死体を保管するためだと思ったけれど、それ自体がカムフラージュだとすれば?
そこに気付くと同時に、コーニッシュの影を凝視する。
私の視線に気付いた影が、不気味に笑った。
「そのポケモンはポケモンタワーで捕獲したものだ。私の指示一つでコーニッシュを永遠に葬ることができる」
「サカキィィィ!」
私はサカキに詰め寄った。
襟を掴み上げ、声を荒げる。
「お前ッ! どれだけ人の尊厳を愚弄すれば気が済む!」
「人の尊厳を愚弄する……だと? それはお前も同じだろう」
サカキの言葉に、思考が止まりかける。
一瞬ののち意味を理解し、歯噛みする。
「死は生きとし生けるすべての命に与えられる、天からの贈り物だ。
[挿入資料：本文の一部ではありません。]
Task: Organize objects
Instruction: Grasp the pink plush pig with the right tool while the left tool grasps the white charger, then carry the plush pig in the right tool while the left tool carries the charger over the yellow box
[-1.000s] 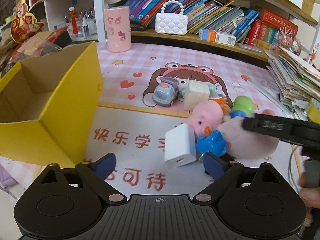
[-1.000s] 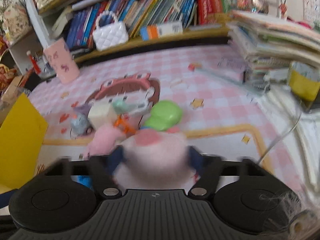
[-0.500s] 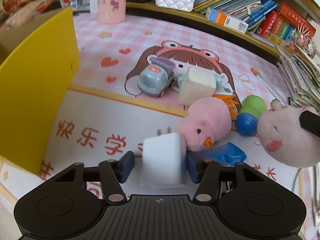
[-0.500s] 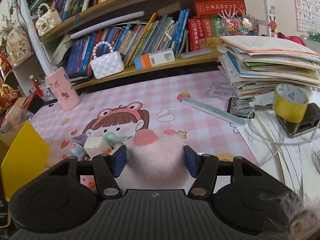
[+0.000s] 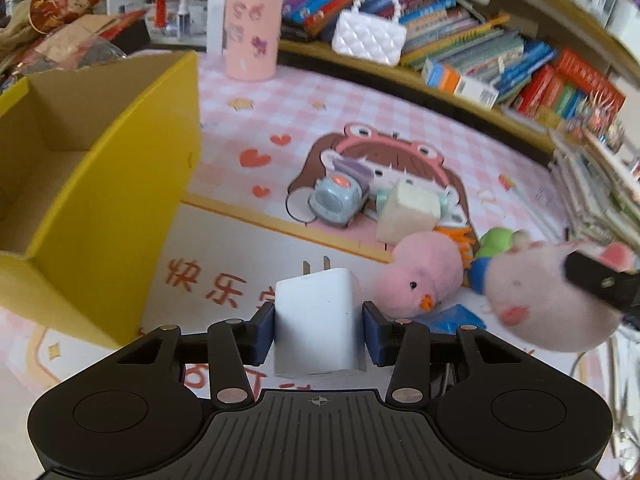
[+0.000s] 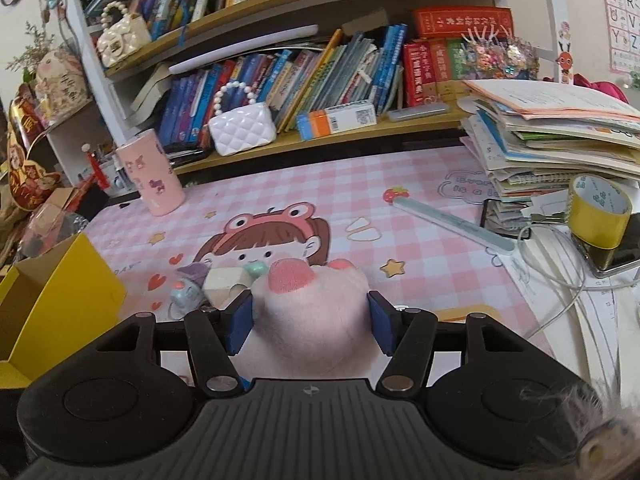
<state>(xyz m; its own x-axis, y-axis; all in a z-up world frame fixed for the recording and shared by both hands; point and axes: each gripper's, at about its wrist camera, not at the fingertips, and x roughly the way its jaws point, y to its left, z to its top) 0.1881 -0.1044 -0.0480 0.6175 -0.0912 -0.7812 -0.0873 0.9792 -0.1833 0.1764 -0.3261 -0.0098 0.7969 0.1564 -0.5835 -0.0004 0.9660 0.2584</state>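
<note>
My left gripper (image 5: 318, 330) is shut on a white charger plug (image 5: 318, 320), prongs pointing away, held above the mat. My right gripper (image 6: 310, 322) is shut on a pink plush pig (image 6: 312, 320), which also shows at the right of the left wrist view (image 5: 548, 296), lifted off the mat. An open yellow box (image 5: 100, 200) stands at the left, empty as far as I see; it also shows in the right wrist view (image 6: 52, 312). On the mat lie a pink chick plush (image 5: 424, 276), a toy car (image 5: 338, 198), a cream cube (image 5: 408, 212), a green-blue toy (image 5: 494, 246) and a blue packet (image 5: 456, 320).
A pink cup (image 5: 250, 32) and white purse (image 5: 368, 38) stand by the bookshelf at the back. Stacked books and papers (image 6: 560, 136), a yellow tape roll (image 6: 598, 210), white cables (image 6: 560, 276) and a ruler (image 6: 452, 222) are on the right.
My left gripper closed on the charger plug and lifted it off the mat. My right gripper raised the plush pig and moved it left, nearer the left gripper.
</note>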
それを奪おうとするお前は尊厳を愚弄していないと言えるのか?」
「黙れ! そんな解釈なんざ必要としていない!」
「正当性の名のもとに横暴を働くお前。力の下に支配を企てる私。何が違う?」
「黙れ黙れ黙れ!」
私は間違っていないんだ。
おかしいのは、世界の方。
今は謗られようと、罵られようと。
いつか私が正しかったと語られるんだ。
「正義を振り翳せばすべてが許されると思ったか? 断言しよう。世界は俺たちに、そんな優しさを見せない」
「だったら……だったらッ! 私がしてきたことは何だったんだよ! 全部無駄だったっていうのかよ!」
コーニッシュを助ける。
そのために、その為だけに生きてきたというのに。
それを望むこと自体が、間違いだったというのか?
そんなの、認められるわけが……ない。
「無駄にしたくなければ、さっさと侵入者を退治して来い。それですべてが片付く」
……結局、私がしてきたことは、サカキと同じだったのか?
あれだけ毛嫌いしていた奴と、私の本質は何も変わらなかったのか?
善意のつもりで行ったすべては、偽善でしかなかったのか?
パンクしそうになる思考を止めて、私は部屋を後にした。
私は、どうすればよかったんだ。
コーニッシュのためと思ったことは、コーニッシュを愚弄するものだった。
どうすれば、どうすれば。
問いかけても問いかけても、答えなんて出てこなかった。
*
ゾロアのお面を取り出し、顔を隠す。
フード付きのローブを被り、かの少年がやってくる時を待ち伏せる。
一体どれほど時間が経っただろうか。
数分だったような気も、数十分だった気もする。
(私に、出来る事……)
何をなすべきなんだ。
分からない、解らない。
コーニッシュを掬うためにはあの子を止めなければいけない。
コーニッシュを救うためにはサカキを止めなければいけない。
どうすれば、どうすれば。
そんな思考を切り裂くように、扉が開かれた。
向こうから現れたのは、昔と変わらないあの子。
赤い帽子に茶色い髪、赤い服に黒のシャツ、リストバンドにジーパンの少年は。
マサラ出身の少年は。
私の弟分で、ナツメの予言に現れる英雄は。
名をレッドと言った。
「ごめんなさい。ここから先には行かせられない」
眼前の少年を、私は拒絶した。
自分の利得の為に、彼を傷つけた。
お面の向こうに見える少年の顔が、動揺に歪んだ。
「まさか、そんな……?」
状況が飲み込めていない少年を前に、私はボールを構える。
トレーナー同士、目と目があったらバトルは避けられない。
どうしようもなく楽しかった高揚感は、今は感じられなかった。
ただ空しく、ただ悲しく、ただ空虚だった。
「メア姉、なの?」
「……」
私がそれに答えることはなかった。
ナツメ「よっぽどのことがない限りは確定した未来」
なお、その未来にメアは存在していない模様。
→メアが存在していること自体がよっぽどのこと。